[Dataset items]
———
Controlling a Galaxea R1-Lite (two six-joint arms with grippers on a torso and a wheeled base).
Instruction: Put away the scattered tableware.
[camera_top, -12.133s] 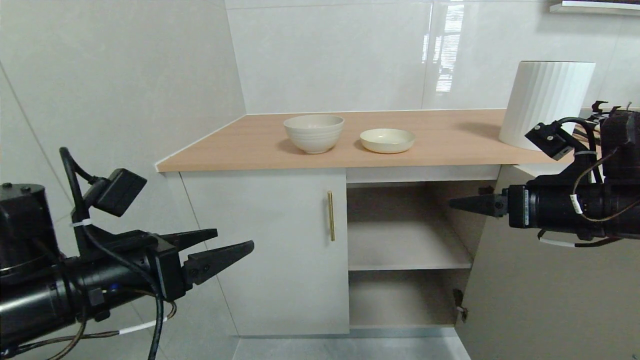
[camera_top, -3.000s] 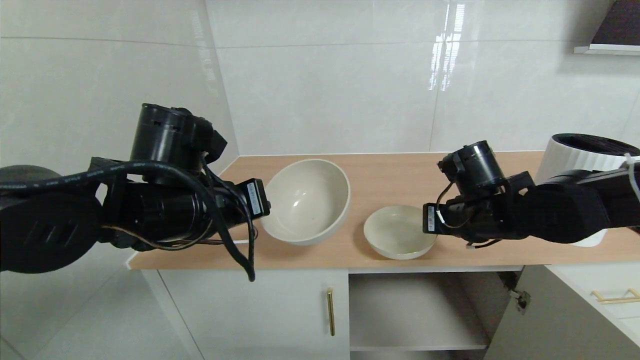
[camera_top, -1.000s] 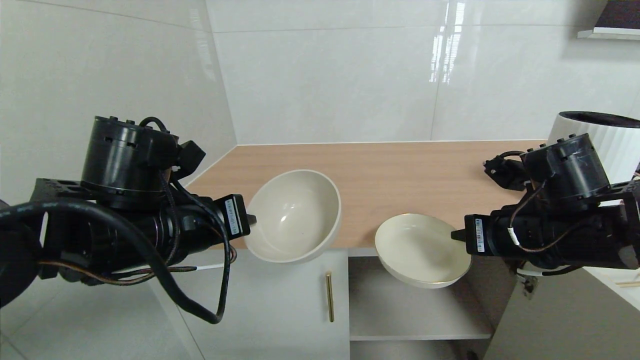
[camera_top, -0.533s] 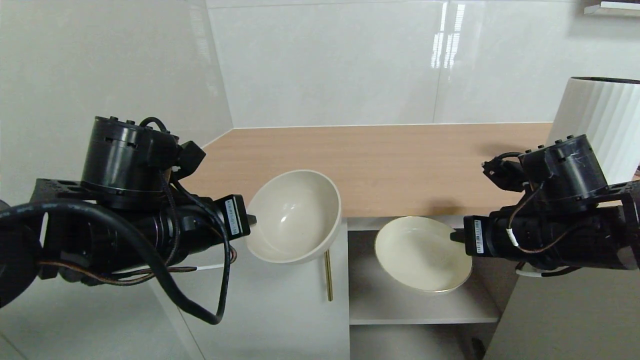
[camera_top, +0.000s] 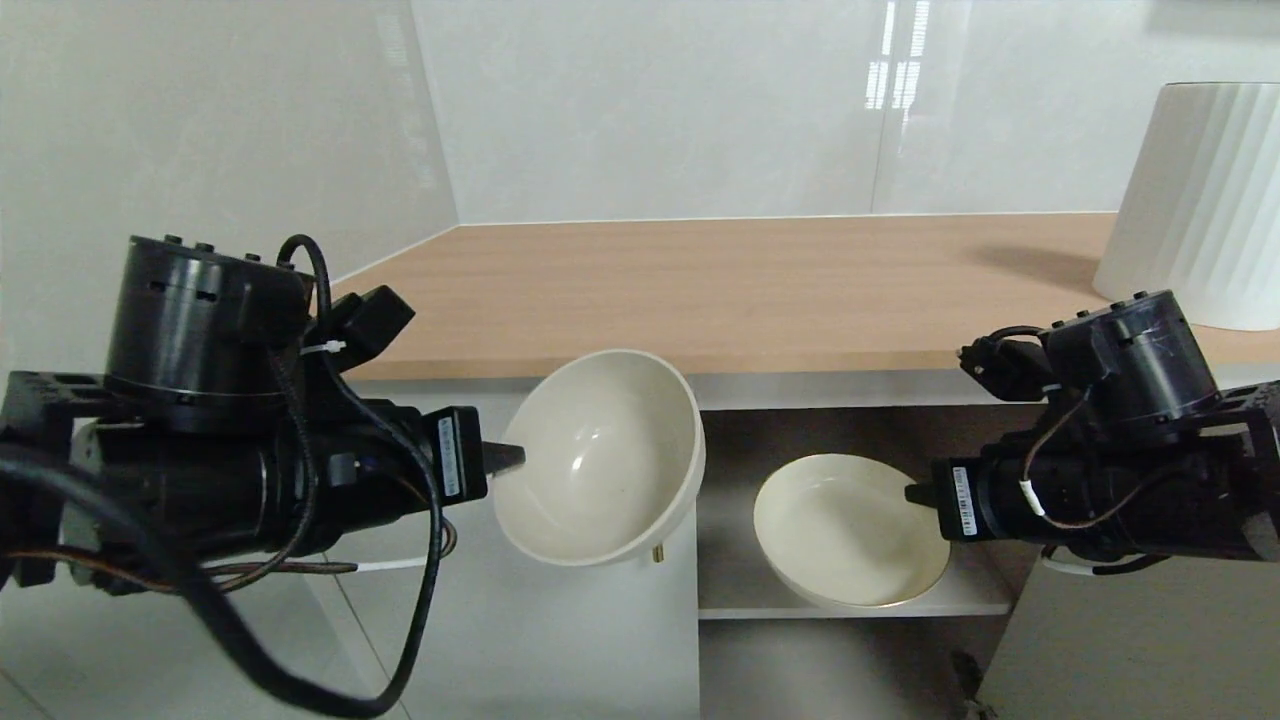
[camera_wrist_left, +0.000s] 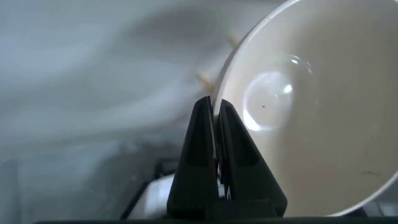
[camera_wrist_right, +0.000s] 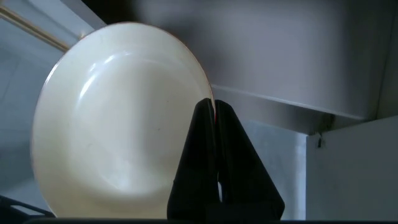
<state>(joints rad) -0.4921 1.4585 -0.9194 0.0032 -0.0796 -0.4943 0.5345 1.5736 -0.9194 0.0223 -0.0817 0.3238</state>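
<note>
Two dishes, two end effectors, each gripping one.
Our left end effector (camera_top: 505, 460) clamps the deep bowl (camera_top: 600, 465) by its rim before the closed door (camera_top: 580, 650); our right end effector (camera_top: 915, 493) pinches the shallow dish (camera_top: 845, 530) before the cabinet shelf (camera_top: 735, 600). One ribbed white vessel (camera_top: 1200, 200) stands on the wooden bench (camera_top: 740, 290) above, tiled walls (camera_top: 650, 110) behind.

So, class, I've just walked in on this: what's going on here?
A two-armed robot is putting tableware away. Its left gripper is shut on the rim of a deep bowl, held tilted in the air in front of the closed cabinet door. Its right gripper is shut on the rim of a shallow dish, held tilted before the open compartment and its shelf. Both are off the counter; neither is set down yet.
</note>
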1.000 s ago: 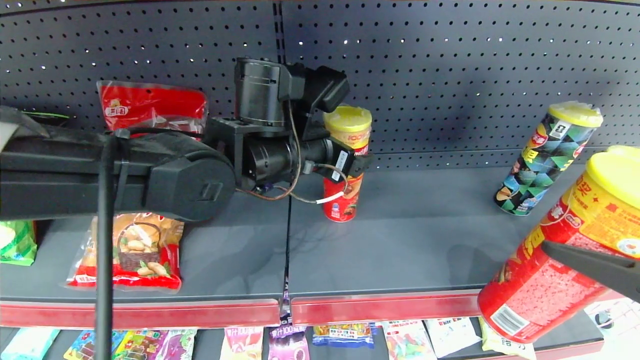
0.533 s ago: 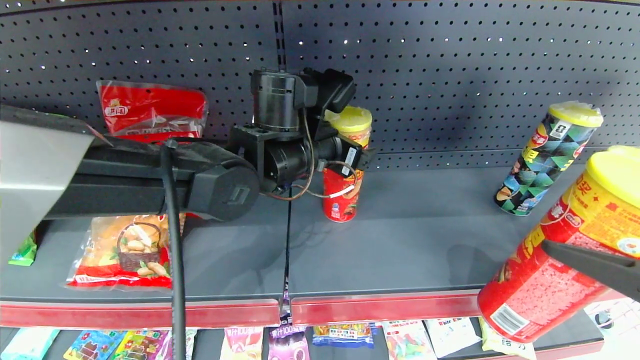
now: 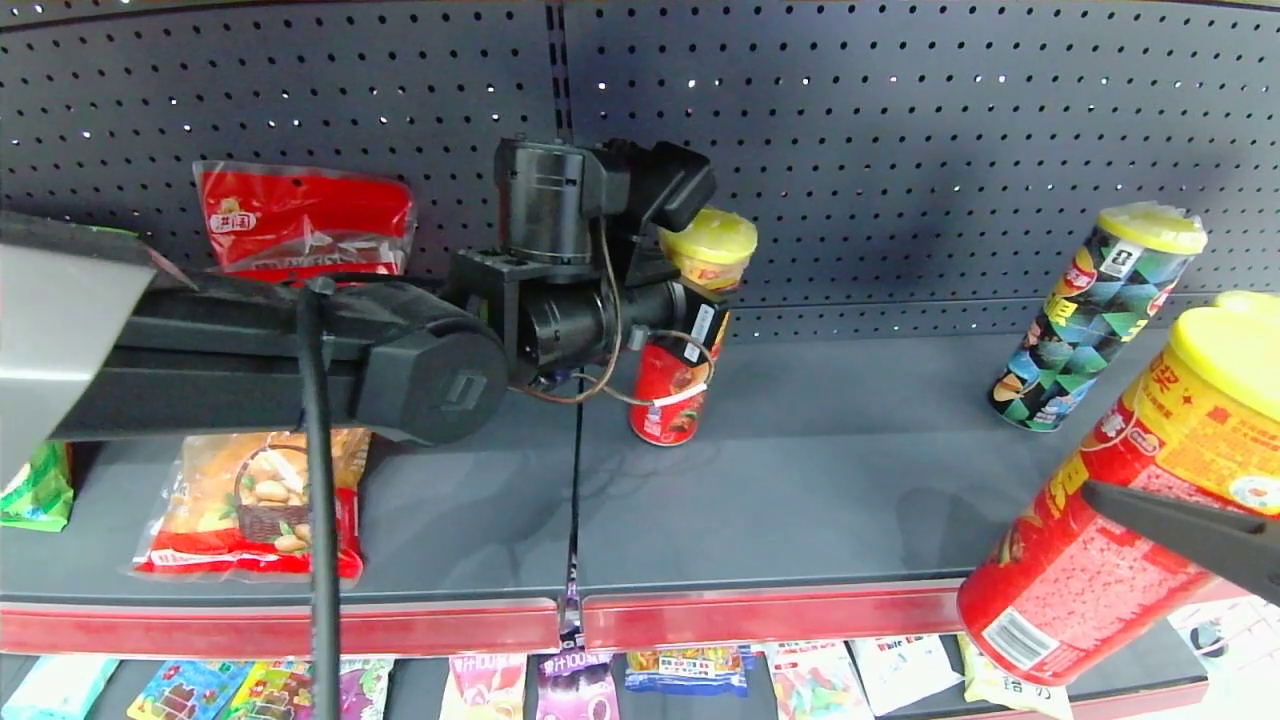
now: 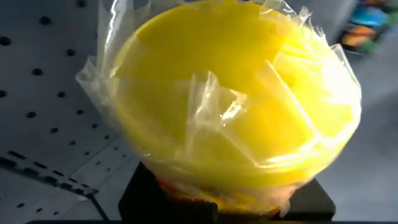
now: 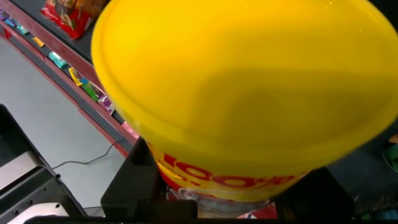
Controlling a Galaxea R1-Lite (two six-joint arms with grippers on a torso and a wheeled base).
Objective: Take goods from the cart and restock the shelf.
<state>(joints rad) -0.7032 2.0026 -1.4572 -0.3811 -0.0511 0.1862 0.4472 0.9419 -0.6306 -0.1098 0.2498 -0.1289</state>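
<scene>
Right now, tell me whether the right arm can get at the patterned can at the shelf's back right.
Likely not to grasp it: the right gripper is shut on a red can. The shelf between it and the patterned can lies bare, so reach seems fine.

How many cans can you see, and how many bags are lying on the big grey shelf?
Red cans: 2, the middle red can and the right red can.
Patterned can: 1.
Bags: 3, the red bag, the peanut bag and the green bag.
Total: 6.
</scene>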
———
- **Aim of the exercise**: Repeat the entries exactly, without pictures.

- **Reply to the task**:
Controlling a Galaxea R1-Lite (two six-joint arms with grippers on a torso and a wheeled base).
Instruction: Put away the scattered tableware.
[camera_top, -12.133s] 
[camera_top, -3.000s] 
[camera_top, -1.000s] 
[camera_top, -0.533s] 
[camera_top, +0.000s] 
[camera_wrist_left, +0.000s] 
[camera_wrist_right, +0.000s] 
<state>(joints rad) -0.4921 1.4585 -0.9194 0.0032 -0.0796 -0.4943 0.5345 1.5736 -0.9194 0.0223 -0.0817 0.3238</state>
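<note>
Two dishes, two end effectors, each gripping one.
Our left end effector (camera_top: 505, 460) clamps the deep bowl (camera_top: 600, 465) by its rim before the closed door (camera_top: 580, 650); our right end effector (camera_top: 915, 493) pinches the shallow dish (camera_top: 845, 530) before the cabinet shelf (camera_top: 735, 600). One ribbed white vessel (camera_top: 1200, 200) stands on the wooden bench (camera_top: 740, 290) above, tiled walls (camera_top: 650, 110) behind.

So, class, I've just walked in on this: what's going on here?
A two-armed robot is putting tableware away. Its left gripper is shut on the rim of a deep bowl, held tilted in the air in front of the closed cabinet door. Its right gripper is shut on the rim of a shallow dish, held tilted before the open compartment and its shelf. Both are off the counter; neither is set down yet.
</note>
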1.000 s ago: 
0.533 s ago: 
now: 
now: 
now: 
Controlling a Galaxea R1-Lite (two six-joint arms with grippers on a torso and a wheeled base).
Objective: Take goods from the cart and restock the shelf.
<state>(joints rad) -0.7032 2.0026 -1.4572 -0.3811 -0.0511 0.1862 0.4472 0.9419 -0.6306 -0.1098 0.2498 -0.1289</state>
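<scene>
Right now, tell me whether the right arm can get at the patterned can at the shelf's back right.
Likely not to grasp it: the right gripper is shut on a red can. The shelf between it and the patterned can lies bare, so reach seems fine.

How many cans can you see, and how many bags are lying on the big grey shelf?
Red cans: 2, the middle red can and the right red can.
Patterned can: 1.
Bags: 3, the red bag, the peanut bag and the green bag.
Total: 6.
</scene>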

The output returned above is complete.